* What to produce *
The expected output is an exact copy of the lines from the one containing "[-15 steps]" to the final line below, minus any pictures.

++++++++++

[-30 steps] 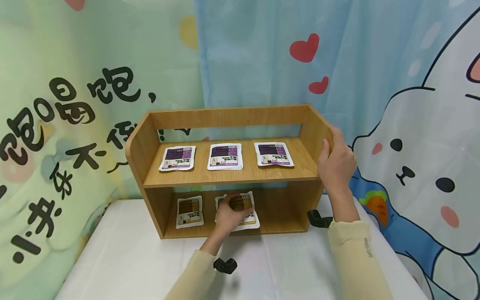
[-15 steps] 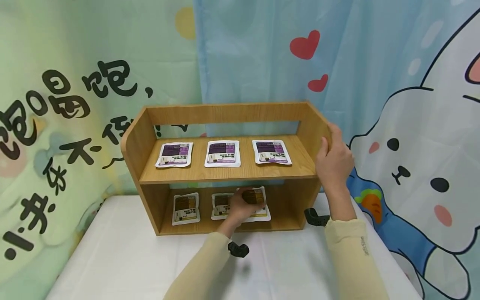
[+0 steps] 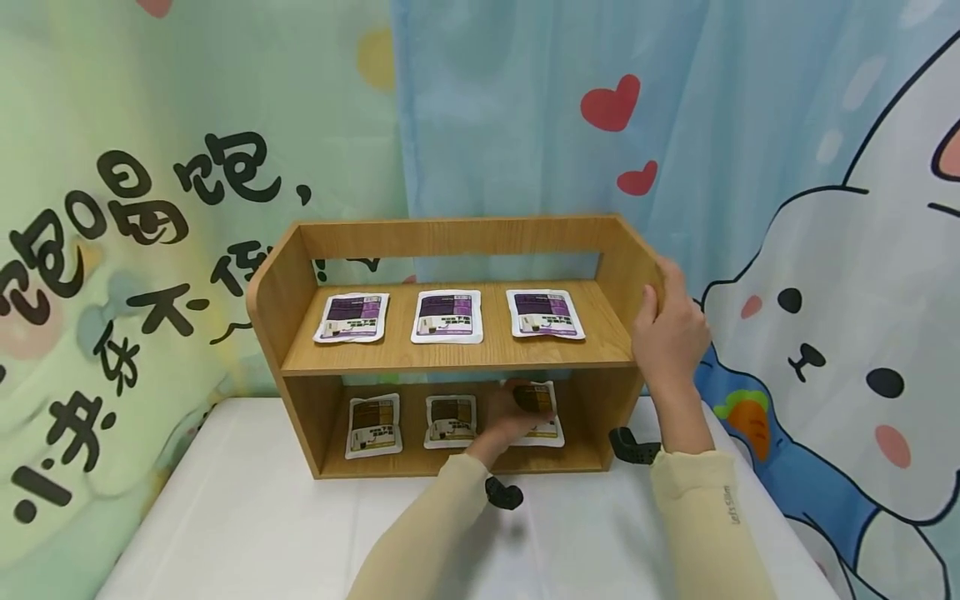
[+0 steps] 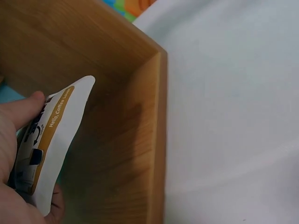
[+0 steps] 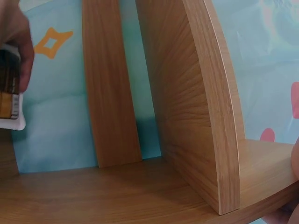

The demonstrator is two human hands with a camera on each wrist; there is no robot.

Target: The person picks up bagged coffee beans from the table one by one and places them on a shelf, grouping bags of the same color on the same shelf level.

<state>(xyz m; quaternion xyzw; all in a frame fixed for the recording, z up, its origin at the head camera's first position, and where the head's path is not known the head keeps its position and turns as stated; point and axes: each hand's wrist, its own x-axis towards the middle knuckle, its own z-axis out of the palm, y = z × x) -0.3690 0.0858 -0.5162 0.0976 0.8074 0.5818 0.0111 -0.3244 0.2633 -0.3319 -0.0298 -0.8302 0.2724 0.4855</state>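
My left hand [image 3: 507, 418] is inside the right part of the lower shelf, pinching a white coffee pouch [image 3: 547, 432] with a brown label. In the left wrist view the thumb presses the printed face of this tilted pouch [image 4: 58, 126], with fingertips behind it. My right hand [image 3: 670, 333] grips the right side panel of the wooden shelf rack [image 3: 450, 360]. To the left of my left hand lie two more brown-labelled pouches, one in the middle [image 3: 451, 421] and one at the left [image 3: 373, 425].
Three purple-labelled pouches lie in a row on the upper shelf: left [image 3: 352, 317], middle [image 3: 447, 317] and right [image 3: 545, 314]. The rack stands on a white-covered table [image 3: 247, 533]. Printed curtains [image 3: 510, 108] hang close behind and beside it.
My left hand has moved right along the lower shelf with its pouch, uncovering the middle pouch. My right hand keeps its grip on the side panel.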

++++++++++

* Result *
[-15 steps] 
[+0 steps] 
[+0 steps] 
[+0 steps] 

The demonstrator is two human hands with a camera on each wrist; there is no robot.

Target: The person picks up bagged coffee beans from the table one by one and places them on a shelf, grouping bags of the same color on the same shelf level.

<state>(xyz m; quaternion xyzw; all in a frame fixed for the recording, z up, its origin at the head camera's first position, and where the head's path is not known the head keeps its position and turns as stated; point and axes: each hand's wrist, its own x-axis towards the middle knuckle, its own z-axis out of the palm, y = z × x) -0.3690 0.0858 -0.5162 0.0976 0.8074 0.5818 0.0111 -0.3244 0.2633 -0.3319 -0.0298 -0.8302 0.2724 0.4855</state>
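My left hand [image 3: 507, 418] is inside the right part of the lower shelf, pinching a white coffee pouch [image 3: 547, 432] with a brown label. In the left wrist view the thumb presses the printed face of this tilted pouch [image 4: 58, 126], with fingertips behind it. My right hand [image 3: 670, 333] grips the right side panel of the wooden shelf rack [image 3: 450, 360]. To the left of my left hand lie two more brown-labelled pouches, one in the middle [image 3: 451, 421] and one at the left [image 3: 373, 425].
Three purple-labelled pouches lie in a row on the upper shelf: left [image 3: 352, 317], middle [image 3: 447, 317] and right [image 3: 545, 314]. The rack stands on a white-covered table [image 3: 247, 533]. Printed curtains [image 3: 510, 108] hang close behind and beside it.
My left hand has moved right along the lower shelf with its pouch, uncovering the middle pouch. My right hand keeps its grip on the side panel.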

No more is needed for this exercise.